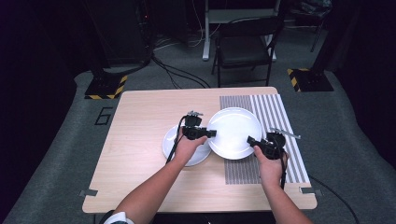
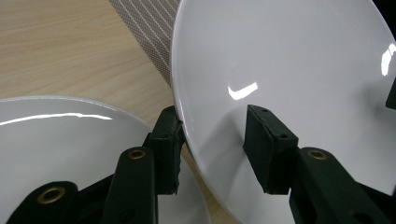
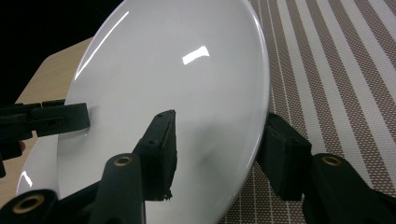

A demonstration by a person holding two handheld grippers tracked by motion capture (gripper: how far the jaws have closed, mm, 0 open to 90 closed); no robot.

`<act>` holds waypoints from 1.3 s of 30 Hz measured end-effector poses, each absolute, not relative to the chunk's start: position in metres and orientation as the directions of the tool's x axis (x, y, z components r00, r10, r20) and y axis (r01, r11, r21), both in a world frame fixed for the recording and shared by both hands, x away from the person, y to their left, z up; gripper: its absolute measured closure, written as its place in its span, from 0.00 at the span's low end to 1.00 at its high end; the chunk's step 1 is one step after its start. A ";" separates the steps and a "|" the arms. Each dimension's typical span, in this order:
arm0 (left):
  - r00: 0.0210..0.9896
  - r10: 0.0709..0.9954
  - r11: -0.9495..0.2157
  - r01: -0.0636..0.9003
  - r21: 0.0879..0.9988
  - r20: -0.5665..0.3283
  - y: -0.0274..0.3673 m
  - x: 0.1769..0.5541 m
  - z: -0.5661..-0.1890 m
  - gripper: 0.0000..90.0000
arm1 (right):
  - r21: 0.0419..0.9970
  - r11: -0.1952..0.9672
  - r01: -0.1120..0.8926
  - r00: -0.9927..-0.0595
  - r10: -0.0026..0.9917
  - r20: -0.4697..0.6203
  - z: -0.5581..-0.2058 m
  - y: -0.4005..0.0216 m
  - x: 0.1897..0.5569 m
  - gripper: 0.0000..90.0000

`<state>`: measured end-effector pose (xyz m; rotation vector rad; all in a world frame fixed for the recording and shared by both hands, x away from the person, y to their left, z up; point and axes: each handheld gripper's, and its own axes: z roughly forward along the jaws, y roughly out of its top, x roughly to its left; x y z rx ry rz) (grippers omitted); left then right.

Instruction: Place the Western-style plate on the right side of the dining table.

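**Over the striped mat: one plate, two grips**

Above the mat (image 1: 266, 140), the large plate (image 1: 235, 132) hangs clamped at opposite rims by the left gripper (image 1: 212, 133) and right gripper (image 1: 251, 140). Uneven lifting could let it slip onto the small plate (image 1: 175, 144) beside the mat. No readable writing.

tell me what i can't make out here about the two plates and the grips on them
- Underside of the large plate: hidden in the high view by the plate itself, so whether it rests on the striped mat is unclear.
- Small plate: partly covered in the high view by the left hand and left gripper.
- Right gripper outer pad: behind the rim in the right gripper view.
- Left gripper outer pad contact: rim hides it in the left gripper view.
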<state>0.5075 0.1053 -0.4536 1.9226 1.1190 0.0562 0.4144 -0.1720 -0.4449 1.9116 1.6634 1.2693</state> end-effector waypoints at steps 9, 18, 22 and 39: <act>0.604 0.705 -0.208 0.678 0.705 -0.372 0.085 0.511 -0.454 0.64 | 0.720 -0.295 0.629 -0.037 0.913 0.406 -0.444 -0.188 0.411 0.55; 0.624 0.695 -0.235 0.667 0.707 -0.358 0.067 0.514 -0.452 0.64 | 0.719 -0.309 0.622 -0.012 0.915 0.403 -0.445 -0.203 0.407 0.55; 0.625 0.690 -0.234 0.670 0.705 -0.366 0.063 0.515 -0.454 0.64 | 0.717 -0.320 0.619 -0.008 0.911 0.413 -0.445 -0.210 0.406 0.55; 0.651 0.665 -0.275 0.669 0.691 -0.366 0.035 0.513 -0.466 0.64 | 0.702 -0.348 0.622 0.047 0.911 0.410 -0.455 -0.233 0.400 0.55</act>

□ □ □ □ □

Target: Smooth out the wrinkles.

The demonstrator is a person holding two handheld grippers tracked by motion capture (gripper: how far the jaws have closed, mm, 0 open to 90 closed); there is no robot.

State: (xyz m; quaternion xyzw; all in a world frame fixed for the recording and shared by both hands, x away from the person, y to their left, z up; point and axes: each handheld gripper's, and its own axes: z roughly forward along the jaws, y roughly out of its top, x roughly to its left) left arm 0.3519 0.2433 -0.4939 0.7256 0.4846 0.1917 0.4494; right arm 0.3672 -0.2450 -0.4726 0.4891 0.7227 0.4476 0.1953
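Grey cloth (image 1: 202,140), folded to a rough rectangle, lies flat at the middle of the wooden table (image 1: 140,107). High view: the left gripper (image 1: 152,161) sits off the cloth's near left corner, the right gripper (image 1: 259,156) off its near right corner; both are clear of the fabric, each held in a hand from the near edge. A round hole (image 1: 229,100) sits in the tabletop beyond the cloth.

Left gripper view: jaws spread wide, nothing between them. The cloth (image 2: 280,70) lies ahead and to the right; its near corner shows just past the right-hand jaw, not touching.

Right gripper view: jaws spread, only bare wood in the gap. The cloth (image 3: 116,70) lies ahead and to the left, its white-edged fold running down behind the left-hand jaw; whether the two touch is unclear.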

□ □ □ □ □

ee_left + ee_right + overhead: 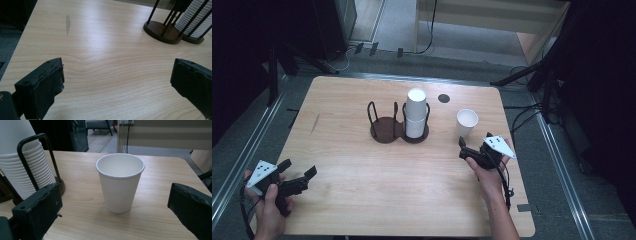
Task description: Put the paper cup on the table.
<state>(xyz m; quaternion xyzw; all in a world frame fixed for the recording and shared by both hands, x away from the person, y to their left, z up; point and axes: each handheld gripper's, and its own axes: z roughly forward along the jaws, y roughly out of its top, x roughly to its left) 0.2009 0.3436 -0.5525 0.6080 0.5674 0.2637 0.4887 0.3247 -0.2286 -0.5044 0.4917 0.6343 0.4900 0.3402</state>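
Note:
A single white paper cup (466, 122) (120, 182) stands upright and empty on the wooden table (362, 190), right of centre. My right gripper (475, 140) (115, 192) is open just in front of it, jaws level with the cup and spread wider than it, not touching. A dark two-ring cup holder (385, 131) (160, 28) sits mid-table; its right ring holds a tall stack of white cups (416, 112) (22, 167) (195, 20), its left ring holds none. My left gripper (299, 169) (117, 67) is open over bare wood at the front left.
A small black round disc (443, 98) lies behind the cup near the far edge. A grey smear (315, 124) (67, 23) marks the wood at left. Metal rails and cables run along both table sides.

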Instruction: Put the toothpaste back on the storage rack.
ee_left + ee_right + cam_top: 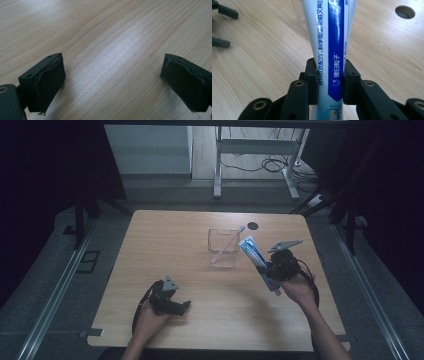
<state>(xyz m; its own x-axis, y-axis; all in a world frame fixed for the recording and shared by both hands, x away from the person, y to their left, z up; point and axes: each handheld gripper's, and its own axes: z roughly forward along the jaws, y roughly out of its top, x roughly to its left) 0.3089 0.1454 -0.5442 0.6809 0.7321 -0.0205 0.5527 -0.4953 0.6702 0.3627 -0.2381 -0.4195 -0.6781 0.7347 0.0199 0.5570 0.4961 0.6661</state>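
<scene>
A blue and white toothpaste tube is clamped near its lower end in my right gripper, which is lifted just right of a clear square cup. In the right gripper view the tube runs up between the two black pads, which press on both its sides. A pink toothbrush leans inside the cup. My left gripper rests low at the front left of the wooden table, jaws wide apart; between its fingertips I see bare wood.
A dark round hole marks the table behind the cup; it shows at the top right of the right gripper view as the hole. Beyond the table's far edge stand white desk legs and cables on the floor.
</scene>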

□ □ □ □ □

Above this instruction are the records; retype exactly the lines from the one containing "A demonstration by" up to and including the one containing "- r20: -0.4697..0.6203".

RESPONSE TO THIS EXERCISE.
A demonstration by a person holding two handheld grippers tracked by motion capture (gripper: how far the jaws have closed, mm, 0 open to 90 closed); no robot.

`<act>` holds waypoints from 1.3 s of 30 Hz measured end-effector poses, each absolute, not relative to the chunk's start: position in metres and orientation as the directions of the tool's x axis (x, y, z components r00, r10, r20) and y axis (r01, r11, r21), both in a world frame fixed for the recording and shared by both hands, x away from the person, y to their left, z up; gripper: its absolute measured closure, written as its place in its span, from 0.00 at the span's low end to 1.00 at its high end; the chunk's step 1 is one step after its start. A ";" separates the steps and a "|" the arms. Each dimension's typical span, in this order:
arm0 (left):
  - r00: 0.0210..0.9896
  - r10: 0.0709..0.9954
  - r11: -0.9495..0.2157
  - r01: -0.0636..0.9003
  - r21: 0.0879..0.9988
  - r20: -0.5665..0.3283
  - y: -0.0274..0.3673 m
  - x: 0.1769..0.5541 m
  - z: -0.5661..-0.1890 m
  - gripper: 0.0000..90.0000
arm1 (right):
  - r21: 0.0419..0.9970
  - r11: -0.1952..0.9672
  - r01: -0.1120..0.8926
  - r00: -0.9927..-0.0595
  - r10: -0.0026..0.9917
  - r20: -0.4697..0.6203

There is nothing more to add to the answer.